While she took it out for a pre-Broadway run, Tracy brooded his way through an MGM production of John Steinbeck's
Tortilla Flat.
When word that he was mixing alcohol with barbiturates reached Hepburn, she felt that she had to suspend the tour in order to spend the summer in California with him. She told the Guild she would return to New York for the play's Broadway opening.
In the summer of 1942, a project intended for Tracy and Hepburn came along. It was the most anomalous of their joint vehicles, but under the circumstances, she considered it a godsend. Donald Ogden Stewart, who had so successfully adapted her two Philip Barry plays for the screen, had just written a screenplay based on a novel by I. A. R. Wylie called
Keeper of the Flame.
It was a melodramatic political thriller, capturing much of the tenor of the times, in which a journalist tracks down the zealously protective widow of a great American hero—Lindbergh-like in some ways—whose Yankee Doodle patriotism turns out to be a front for fascism. It was not difficult for Hepburn to press George Cukor, always eager to prove he could direct drama as well as romantic comedy, into service. She convinced Tracy that this would be a wonderful way to make a worthwhile political statement.

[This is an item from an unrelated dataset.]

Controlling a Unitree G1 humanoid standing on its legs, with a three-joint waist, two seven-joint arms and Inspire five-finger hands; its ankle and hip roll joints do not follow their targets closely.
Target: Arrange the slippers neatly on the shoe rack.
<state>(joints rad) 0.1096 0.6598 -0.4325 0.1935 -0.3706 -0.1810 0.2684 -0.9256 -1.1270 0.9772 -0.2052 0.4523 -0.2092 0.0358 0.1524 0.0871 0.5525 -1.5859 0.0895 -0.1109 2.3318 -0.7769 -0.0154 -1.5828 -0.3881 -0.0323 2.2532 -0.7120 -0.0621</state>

Although the film was meant to emulate Hitchcock—with its whiffs of
Rebecca
and
Suspicion
—the material proved to be far from Cukor's metier. Heavy-handed attempts at psychology and sociology tended to overwhelm the antifascist message of
Keeper of the Flame.
The film succeeded only in allowing Tracy and Hepburn to work together again and to spend time together in a house she rented in Malibu. At night, she would often drive him all the way back into town, to a suite at the Beverly Hills Hotel.
Intense romantic involvements have occurred on motion-picture sets since the days of D. W Griffith. Most prove to be like shipboard romances, usually ending as the cruise does. By the close of the summer of 1942, the Hepburn-Tracy love affair seemed fated to similar shoals. For months her return to Broadway in
Without Love
distressed her, torn as she was between an old commitment to the theater friends who had resuscitated her career and her new commitment to the one man who, she said, “taught me to love.” Tracy made it plain that he wished she would abandon the play.
At that moment, Louise Tracy, who had not seen her husband stray from home this long since his affair with Loretta Young, played her hand. Instead of folding her cards as she almost did nearly a decade earlier, she finessed her way into the public eye with her husband at her side. That fall the University of Southern California announced the creation of the John Tracy Clinic, an organization dedicated to the deaf and their families, largely underwritten by Mr. and Mrs. Spencer Tracy. Louise Tracy's commitment to the cause was never less than genuine. Kate found her timing of the announcement, however, suspect—forcing, as it did, Spencer to play the role of admiring husband and reinforcing his feelings of guilt as a father.